Ambrosius von Mailand
Catena Aurea · Lukasevangelium 11
24 Wenn der unreine Geist von dem Menschen ausgefahren ist, schweift er durch wasserlose Gegenden und sucht einen Ruheplatz. Und wenn er keinen findet, sagt er: Ich will in mein Haus zurückkehren, das ich verlassen habe. 25 Und kommt er und findet es ausgefegt und geschmückt, 26 dann geht er hin und nimmt sieben andere Geister mit, die noch schlimmer sind als er, und sie ziehen ein und wohnen darin. Und so wird das Ende jenes Menschen schlimmer sein als sein Anfang.

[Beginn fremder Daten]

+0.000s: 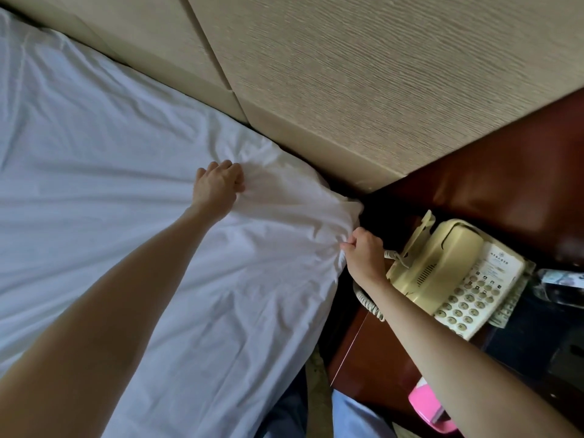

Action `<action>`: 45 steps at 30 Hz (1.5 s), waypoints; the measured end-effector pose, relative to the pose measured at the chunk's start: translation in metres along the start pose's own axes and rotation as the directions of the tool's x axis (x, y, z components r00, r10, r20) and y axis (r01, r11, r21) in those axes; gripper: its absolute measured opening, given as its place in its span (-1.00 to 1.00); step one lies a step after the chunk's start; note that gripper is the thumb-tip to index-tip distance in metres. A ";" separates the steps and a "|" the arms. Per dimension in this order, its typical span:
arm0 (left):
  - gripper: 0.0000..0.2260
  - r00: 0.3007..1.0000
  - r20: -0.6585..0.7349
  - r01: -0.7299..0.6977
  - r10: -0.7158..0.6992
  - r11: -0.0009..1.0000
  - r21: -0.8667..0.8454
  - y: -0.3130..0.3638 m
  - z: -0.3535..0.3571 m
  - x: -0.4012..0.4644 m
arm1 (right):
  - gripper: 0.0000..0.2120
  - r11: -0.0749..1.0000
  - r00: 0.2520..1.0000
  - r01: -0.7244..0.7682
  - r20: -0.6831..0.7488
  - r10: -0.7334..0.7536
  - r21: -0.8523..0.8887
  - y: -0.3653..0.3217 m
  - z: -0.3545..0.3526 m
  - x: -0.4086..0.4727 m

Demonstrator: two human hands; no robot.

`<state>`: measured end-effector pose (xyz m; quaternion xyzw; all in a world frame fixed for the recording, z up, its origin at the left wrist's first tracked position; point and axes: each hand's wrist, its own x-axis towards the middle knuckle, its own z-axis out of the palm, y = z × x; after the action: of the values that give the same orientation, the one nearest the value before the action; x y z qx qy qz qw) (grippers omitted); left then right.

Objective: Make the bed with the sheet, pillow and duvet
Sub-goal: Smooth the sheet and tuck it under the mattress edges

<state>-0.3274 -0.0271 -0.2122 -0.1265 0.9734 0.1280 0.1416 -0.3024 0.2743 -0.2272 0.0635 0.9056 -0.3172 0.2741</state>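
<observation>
From the head view, the white sheet point(126, 172) covered the bed, bunched up at the corner nearest the headboard point(316, 74). The left hand point(218, 181) had its fingers curled into the fabric there, and the right hand point(363, 251) pinched the edge just beside the phone point(455, 273). Tugging hard could snag that phone cord, I reckon.

The sheet point(110, 184) covers the bed across the left of the frame, the headboard point(347, 74) behind it along the top. At right, a telephone point(455, 273) sits on the bedside surface point(373, 352), just beside the bed's corner, lower right.
</observation>
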 end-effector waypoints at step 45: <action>-0.88 0.940 -0.336 -0.141 0.059 0.964 -0.225 0.017 -0.017 0.015 | -0.85 0.978 0.996 0.063 0.068 -0.050 -0.199 -0.004 -0.024 -0.003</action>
<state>-0.3508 -0.0195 -0.1972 -0.1125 0.9652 0.2319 -0.0448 -0.3117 0.2865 -0.2076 -0.0002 0.9255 -0.2337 0.2982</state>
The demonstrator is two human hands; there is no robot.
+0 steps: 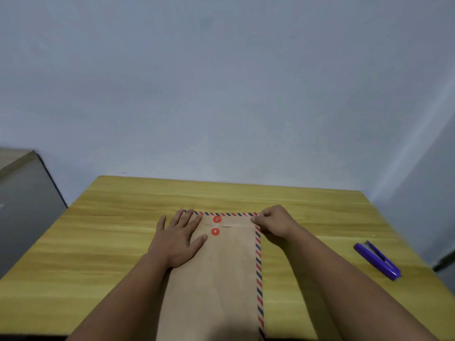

Denn Israel, mit einer bloß äußeren und oberflächlichen Schönheit geschmückt, bleibt innerlich umso mehr in seinem Herzen befleckt. Denn sie hat niemals ihre Feuer im Wasser der heiligen Quelle gelöscht oder gemildert, und mit Recht kehrte der unreine Geist zu ihr zurück und brachte sieben andere Geister mit, die böser waren als er selbst. Daher folgt: Und er geht hin und nimmt sieben andere Geister mit, die böser sind als er selbst, und sie ziehen ein und wohnen dort. Denn in Wahrheit hat sie die sieben Wochen des Gesetzes (d. h. von Ostern bis Pfingsten) und das Geheimnis des achten Tages frevelhaft entweiht. Wie also über uns die siebenfachen Gaben des Geistes vermehrt werden, so fällt über sie der gesamte gesammelte Angriff der unreinen Geister. Denn die Zahl sieben wird häufig für das Ganze genommen.